Le ministre de l’Intérieur et des Transports, Saïd Sayoud, a présenté ses condoléances à la famille du défunt ainsi qu’à ses proches et à l’ensemble des membres de la Protection civile. Il a salué le dévouement du caporal et les sacrifices consentis tout au long de sa carrière au service de la population.

Né le 20 juin 1989 à Alger, Mousseddek Mokhtar avait intégré les rangs de la Protection civile en 2015. Il avait d’abord exercé au sein de l’unité principale de la capitale avant de rejoindre l’unité secondaire de Sidi Abdellah.

Dans son message de condoléances, la Direction générale de la Protection civile a décrit le défunt comme un agent particulièrement engagé dans l’exercice de ses responsabilités. Ses qualités humaines, son sérieux, sa loyauté et son sens du devoir lui avaient valu la considération de ses collègues et de ses supérieurs.
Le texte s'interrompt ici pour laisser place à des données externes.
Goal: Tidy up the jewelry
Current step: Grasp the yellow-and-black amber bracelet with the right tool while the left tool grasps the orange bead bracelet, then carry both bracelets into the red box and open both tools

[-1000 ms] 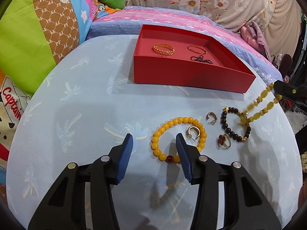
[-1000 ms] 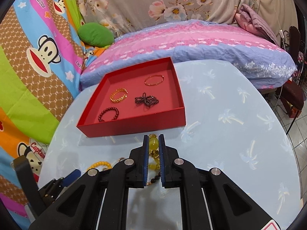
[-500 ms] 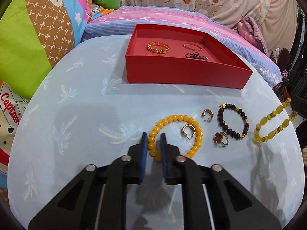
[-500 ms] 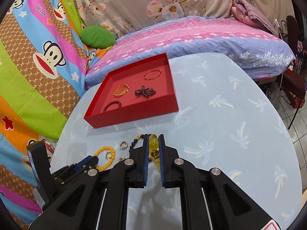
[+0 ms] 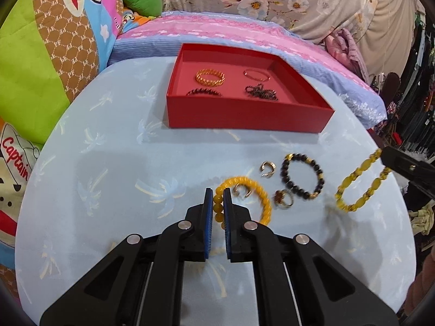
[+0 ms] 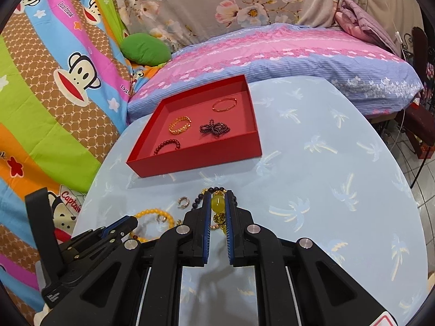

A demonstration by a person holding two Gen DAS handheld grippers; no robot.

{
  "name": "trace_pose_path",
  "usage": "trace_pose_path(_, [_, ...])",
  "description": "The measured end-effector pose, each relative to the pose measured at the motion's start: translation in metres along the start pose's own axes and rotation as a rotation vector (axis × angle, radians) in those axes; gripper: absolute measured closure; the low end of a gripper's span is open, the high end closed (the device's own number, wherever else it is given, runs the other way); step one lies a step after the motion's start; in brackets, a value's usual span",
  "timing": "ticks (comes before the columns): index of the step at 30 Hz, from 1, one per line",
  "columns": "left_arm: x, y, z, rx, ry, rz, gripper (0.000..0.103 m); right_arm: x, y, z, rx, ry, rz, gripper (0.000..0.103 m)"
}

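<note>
Left gripper [image 5: 218,208] clamped on orange bracelet [image 5: 265,199], on cloth before red tray [image 5: 244,115]. Right gripper [image 6: 218,207] pinching yellow bracelet [image 5: 359,183], aloft. Light, limp, slick beads; best gripped across one bead.

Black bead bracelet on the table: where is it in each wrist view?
Left wrist: black bead bracelet lies right of centre on the blue tablecloth, between a gold ear cuff and the hanging yellow bracelet.
Right wrist: only an arc of it shows, just left of the right gripper.
Shared landmark: red tray, behind it in both.
</note>
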State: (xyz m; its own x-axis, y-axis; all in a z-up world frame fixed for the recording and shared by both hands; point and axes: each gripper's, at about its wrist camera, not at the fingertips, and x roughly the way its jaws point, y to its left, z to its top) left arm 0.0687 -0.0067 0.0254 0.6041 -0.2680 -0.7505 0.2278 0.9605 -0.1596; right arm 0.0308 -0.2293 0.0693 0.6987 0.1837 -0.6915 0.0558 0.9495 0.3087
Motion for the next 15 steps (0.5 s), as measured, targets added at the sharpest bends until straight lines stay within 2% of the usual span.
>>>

Pour la Protection civile, cette disparition rappelle une nouvelle fois les risques auxquels sont exposés les soldats du feu lors de leurs interventions. En première ligne face aux incendies et autres situations d’urgence, ces agents mettent quotidiennement leur vie en danger pour porter secours aux populations.

La disparition de Mousseddek Mokhtar laisse ainsi un corps endeuillé et une famille plongée dans la douleur. Les autorités ont rendu hommage à un agent dont le parcours est désormais associé au courage et au dévouement au service de la collectivité.